To proste drewniane łodzie z półokrąglym dachem i białym paskiem na burcie. Niby wszystkie takie same, ale każda inna. Jest łódź Gladiator i Red Monkey (Czerwona Małpa), jest łódź która nazywa się Leo (czyli Lew), jest łódź Never Give Up (Nigdy się nie poddawaj) i jest Mr Cheaper (Pan Tańszy).
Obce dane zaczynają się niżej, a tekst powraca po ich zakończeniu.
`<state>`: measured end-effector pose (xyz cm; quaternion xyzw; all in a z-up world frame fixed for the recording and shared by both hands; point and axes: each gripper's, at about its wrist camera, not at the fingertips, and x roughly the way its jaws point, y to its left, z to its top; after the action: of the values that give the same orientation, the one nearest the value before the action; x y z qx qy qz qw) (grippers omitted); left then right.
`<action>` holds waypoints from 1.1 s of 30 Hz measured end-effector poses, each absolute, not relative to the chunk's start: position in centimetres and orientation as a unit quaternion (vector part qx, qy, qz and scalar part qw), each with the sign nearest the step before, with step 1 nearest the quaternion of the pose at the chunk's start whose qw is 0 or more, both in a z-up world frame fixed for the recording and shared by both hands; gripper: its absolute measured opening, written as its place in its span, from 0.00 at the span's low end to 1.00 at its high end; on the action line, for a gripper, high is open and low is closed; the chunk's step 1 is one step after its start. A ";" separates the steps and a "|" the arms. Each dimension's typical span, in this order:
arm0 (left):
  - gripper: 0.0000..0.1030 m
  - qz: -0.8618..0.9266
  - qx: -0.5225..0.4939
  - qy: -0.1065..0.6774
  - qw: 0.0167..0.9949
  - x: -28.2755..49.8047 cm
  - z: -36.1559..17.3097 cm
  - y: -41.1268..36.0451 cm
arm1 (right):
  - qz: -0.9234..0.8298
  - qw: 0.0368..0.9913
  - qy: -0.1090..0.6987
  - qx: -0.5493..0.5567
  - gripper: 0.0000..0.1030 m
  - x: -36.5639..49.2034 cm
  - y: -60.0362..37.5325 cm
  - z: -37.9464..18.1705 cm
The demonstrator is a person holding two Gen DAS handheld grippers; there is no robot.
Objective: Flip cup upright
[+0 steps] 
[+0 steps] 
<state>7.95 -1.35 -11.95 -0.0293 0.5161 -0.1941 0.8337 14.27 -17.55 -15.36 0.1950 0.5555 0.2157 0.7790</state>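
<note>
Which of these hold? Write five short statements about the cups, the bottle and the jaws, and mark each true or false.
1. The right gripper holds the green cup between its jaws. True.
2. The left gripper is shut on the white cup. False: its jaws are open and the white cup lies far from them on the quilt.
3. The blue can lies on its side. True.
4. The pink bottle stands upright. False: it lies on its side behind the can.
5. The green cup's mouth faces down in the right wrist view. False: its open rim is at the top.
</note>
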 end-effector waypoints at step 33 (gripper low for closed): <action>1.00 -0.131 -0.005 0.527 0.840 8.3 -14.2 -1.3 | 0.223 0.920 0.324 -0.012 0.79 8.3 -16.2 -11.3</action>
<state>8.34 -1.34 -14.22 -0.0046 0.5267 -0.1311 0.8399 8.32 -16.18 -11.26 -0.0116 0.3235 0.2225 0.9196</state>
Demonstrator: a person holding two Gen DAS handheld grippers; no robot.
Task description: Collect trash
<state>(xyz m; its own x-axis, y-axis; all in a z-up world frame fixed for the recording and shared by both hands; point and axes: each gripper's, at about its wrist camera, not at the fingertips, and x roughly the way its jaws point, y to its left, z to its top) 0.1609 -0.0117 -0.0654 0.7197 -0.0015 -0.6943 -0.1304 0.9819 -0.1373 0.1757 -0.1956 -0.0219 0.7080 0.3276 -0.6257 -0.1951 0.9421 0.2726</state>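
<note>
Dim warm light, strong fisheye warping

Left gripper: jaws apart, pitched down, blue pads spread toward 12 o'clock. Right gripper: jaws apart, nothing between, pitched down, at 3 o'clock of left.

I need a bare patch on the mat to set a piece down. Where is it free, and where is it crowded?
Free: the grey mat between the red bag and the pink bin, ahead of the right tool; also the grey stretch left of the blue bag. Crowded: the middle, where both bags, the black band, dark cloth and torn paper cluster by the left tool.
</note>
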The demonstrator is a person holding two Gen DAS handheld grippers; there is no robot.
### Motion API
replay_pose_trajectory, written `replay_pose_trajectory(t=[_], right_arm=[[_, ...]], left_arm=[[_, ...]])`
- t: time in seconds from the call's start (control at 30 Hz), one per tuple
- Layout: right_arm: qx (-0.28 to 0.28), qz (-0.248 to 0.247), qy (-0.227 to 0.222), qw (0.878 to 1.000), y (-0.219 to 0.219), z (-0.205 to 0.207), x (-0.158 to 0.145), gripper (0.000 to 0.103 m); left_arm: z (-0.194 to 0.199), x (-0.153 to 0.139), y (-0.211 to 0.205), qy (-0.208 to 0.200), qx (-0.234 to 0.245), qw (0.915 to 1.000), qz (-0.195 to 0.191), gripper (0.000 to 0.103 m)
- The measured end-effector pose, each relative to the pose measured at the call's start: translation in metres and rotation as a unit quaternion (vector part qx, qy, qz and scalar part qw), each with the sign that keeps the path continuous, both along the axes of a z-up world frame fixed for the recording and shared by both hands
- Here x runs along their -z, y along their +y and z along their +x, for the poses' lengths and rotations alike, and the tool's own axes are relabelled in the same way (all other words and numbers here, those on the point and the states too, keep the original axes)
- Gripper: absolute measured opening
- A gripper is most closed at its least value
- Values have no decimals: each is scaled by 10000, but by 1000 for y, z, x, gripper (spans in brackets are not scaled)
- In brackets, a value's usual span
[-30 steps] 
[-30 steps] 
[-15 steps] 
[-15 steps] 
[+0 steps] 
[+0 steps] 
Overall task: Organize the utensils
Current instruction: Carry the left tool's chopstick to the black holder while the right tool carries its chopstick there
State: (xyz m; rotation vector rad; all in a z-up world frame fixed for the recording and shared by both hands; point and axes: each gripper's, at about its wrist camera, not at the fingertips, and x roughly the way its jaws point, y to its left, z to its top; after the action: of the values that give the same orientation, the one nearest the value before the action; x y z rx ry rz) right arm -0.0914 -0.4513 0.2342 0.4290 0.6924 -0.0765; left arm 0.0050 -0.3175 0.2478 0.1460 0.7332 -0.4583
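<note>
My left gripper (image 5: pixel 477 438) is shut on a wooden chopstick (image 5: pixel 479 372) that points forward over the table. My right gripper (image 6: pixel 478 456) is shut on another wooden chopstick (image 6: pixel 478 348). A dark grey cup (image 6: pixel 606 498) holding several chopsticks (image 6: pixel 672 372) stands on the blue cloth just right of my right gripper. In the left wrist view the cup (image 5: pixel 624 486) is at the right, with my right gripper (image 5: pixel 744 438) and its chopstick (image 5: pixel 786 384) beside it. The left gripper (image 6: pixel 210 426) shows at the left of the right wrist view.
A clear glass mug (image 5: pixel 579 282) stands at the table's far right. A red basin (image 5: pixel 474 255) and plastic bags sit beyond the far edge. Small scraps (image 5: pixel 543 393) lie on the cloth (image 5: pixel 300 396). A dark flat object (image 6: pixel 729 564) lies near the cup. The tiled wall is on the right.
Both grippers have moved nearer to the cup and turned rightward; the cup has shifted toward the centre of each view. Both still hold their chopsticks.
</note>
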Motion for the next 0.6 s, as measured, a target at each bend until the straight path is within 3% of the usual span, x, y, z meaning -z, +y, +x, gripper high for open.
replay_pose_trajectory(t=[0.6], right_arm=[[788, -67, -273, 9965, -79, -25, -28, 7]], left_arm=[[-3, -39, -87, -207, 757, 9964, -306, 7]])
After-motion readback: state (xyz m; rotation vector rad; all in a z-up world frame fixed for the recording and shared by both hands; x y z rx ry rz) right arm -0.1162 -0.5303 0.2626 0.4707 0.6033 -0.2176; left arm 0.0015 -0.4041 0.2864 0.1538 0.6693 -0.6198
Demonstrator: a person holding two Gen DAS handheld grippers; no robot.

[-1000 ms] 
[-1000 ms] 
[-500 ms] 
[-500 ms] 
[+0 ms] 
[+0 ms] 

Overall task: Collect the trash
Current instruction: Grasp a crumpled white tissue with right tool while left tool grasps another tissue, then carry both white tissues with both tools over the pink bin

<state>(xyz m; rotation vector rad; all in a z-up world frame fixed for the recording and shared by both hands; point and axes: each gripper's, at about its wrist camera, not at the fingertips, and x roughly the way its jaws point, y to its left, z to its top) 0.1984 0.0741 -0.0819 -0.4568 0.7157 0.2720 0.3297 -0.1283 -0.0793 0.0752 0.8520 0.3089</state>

Zobacz. To jest tak samo jak w życiu. Każdy z nas świadomie lub nie wybiera swoją łódź i płynie nią przez życie. Jak nazywa się twoja łódź? Czy jesteś z niej dumna? Czy chciałabyś zmienić jej dach i nazwać na nowo? Czy wiesz, że dzisiaj możesz to zrobić?
Kocham Cię,
Twoja B.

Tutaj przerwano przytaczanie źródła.